§ AIM OF THE EXERCISE
Look below for the line containing "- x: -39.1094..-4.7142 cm"; from there, print each line exactly up to and including the line containing "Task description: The", and stop.

§ DATASET EXCERPT
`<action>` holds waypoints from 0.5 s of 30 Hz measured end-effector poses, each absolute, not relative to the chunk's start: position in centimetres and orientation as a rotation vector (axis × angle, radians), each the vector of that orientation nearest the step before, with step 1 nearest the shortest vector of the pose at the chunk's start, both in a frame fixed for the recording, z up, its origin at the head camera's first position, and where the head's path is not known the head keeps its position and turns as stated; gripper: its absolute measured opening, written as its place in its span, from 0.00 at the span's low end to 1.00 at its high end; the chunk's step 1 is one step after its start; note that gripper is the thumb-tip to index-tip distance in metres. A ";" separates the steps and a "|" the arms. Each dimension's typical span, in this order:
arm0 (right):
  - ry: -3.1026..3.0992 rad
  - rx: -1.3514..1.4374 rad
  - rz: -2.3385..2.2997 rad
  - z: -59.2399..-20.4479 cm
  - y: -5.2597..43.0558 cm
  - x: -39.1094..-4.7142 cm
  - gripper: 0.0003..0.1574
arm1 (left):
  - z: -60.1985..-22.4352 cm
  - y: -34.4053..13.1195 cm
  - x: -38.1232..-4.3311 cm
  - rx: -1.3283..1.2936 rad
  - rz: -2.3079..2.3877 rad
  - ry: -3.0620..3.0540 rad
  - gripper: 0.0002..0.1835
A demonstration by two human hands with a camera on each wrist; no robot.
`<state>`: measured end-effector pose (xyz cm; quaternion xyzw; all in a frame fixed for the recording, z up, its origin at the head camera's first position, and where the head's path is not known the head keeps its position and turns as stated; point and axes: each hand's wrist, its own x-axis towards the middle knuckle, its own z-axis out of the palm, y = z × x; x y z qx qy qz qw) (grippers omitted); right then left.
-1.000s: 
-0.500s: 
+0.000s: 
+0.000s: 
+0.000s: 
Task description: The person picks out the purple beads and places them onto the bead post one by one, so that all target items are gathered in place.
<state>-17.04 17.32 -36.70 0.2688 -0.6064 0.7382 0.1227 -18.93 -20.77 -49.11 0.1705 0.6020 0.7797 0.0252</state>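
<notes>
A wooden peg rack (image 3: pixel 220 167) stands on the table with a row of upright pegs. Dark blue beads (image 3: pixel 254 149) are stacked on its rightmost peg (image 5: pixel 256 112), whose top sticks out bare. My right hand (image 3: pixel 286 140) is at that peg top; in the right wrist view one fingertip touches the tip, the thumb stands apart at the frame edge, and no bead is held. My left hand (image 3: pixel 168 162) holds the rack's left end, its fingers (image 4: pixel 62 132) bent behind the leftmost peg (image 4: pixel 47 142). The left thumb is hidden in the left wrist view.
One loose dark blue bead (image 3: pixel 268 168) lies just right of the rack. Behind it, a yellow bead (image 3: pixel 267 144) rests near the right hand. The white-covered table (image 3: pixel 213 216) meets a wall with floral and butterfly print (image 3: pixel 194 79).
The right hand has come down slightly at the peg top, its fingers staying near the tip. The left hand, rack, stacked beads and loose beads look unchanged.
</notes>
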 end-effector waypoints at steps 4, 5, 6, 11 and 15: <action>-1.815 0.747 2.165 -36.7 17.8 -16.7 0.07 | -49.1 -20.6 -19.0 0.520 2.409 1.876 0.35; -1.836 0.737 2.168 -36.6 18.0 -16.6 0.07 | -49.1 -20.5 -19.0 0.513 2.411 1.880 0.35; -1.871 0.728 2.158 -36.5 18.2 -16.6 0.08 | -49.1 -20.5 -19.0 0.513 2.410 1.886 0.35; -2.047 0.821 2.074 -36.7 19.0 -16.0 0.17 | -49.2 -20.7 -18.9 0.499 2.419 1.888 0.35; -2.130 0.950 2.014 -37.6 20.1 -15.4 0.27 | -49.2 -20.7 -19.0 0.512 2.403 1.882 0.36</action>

§ ANSWER FOR THE TASK
  - x: -39.1094..-4.7142 cm
  - gripper: 0.0003..0.1574
arm1 (left):
  - z: -60.1985..-22.4352 cm
  - y: -34.4053..13.1195 cm
  - x: -38.1232..-4.3311 cm
  - rx: -1.3283..1.2936 rad
  - rz: -2.3079..2.3877 rad
  - ry: -3.0620..3.0540 rad
  - gripper: 0.0002..0.1835
A demonstration by two human hands with a camera on each wrist; no robot.
`<state>`: measured end-effector pose (xyz cm; quaternion xyzw; all in a frame fixed for the recording, z up, its origin at the head camera's first position, and where the head's path is not known the head keeps its position and turns as stated; point and axes: each hand's wrist, its own x-axis towards the middle knuckle, its own z-axis out of the palm, y = z × x; x y z qx qy qz qw) (grippers omitted); right then left.
-1.000s: 
-0.500s: 
+0.000s: 
+0.000s: 
+0.000s: 
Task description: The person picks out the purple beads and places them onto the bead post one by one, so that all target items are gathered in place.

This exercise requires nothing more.